• **Task to carry out**
The whole listing is to be given again without alteration, except that its pictures are dropped.
------
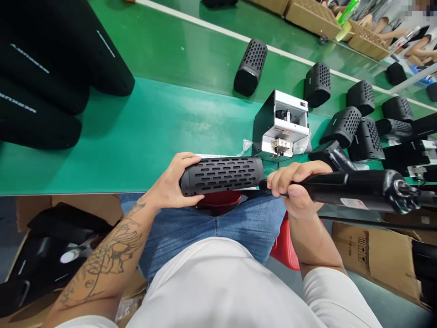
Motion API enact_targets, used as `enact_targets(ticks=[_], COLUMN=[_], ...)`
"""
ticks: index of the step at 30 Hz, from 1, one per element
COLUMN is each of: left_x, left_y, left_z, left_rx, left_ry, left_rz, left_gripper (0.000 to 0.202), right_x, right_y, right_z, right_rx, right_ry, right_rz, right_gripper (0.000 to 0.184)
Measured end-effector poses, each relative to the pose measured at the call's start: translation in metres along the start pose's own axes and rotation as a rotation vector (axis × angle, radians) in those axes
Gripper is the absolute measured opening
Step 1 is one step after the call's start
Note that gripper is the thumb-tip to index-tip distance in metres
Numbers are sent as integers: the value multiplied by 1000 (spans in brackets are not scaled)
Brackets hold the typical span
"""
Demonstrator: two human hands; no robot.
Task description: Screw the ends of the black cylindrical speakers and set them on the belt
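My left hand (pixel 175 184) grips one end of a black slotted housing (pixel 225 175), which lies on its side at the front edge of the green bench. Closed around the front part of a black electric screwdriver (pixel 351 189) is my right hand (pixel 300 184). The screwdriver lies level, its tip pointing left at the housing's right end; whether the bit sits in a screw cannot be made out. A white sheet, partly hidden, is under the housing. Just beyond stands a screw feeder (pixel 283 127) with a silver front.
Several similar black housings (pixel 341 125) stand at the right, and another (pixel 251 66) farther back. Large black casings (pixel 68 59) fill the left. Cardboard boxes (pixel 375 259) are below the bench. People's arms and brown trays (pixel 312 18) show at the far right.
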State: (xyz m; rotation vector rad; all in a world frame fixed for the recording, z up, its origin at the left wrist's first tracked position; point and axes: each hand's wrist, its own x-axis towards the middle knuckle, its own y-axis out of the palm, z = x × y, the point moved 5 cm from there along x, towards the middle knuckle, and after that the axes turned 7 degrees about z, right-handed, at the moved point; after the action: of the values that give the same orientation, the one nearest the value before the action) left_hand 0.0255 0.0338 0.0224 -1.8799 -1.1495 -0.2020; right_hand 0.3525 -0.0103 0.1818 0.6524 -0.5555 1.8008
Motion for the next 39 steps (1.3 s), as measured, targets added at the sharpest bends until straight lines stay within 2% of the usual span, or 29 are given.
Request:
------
• **Answer area**
Motion API enact_targets, used as `enact_targets(ticks=[_], COLUMN=[_], ...)`
"""
ticks: index of the step at 30 Hz, from 1, one per element
COLUMN is each of: left_x, left_y, left_z, left_rx, left_ry, left_rz, left_gripper (0.000 to 0.202), right_x, right_y, right_z, right_rx, right_ry, right_rz, right_gripper (0.000 to 0.184)
Measured end-effector poses, each relative to the pose measured at the call's start: translation in metres along the start pose's own axes and rotation as a rotation vector (axis × angle, radians) in those axes
Gripper is the absolute measured opening
Step 1 is one step after the call's start
Note that gripper is the thumb-tip to index-tip distance in metres
Numbers are sent as integers: the value multiplied by 1000 (spans in brackets are not scaled)
Brackets hold the typical span
"""
Demonstrator: two human hands; no robot.
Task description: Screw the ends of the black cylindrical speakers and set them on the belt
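My left hand (pixel 175 184) grips one end of a black slotted housing (pixel 225 175), which lies on its side at the front edge of the green bench. Closed around the front part of a black electric screwdriver (pixel 351 189) is my right hand (pixel 300 184). The screwdriver lies level, its tip pointing left at the housing's right end; whether the bit sits in a screw cannot be made out. A white sheet, partly hidden, is under the housing. Just beyond stands a screw feeder (pixel 283 127) with a silver front.
Several similar black housings (pixel 341 125) stand at the right, and another (pixel 251 66) farther back. Large black casings (pixel 68 59) fill the left. Cardboard boxes (pixel 375 259) are below the bench. People's arms and brown trays (pixel 312 18) show at the far right.
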State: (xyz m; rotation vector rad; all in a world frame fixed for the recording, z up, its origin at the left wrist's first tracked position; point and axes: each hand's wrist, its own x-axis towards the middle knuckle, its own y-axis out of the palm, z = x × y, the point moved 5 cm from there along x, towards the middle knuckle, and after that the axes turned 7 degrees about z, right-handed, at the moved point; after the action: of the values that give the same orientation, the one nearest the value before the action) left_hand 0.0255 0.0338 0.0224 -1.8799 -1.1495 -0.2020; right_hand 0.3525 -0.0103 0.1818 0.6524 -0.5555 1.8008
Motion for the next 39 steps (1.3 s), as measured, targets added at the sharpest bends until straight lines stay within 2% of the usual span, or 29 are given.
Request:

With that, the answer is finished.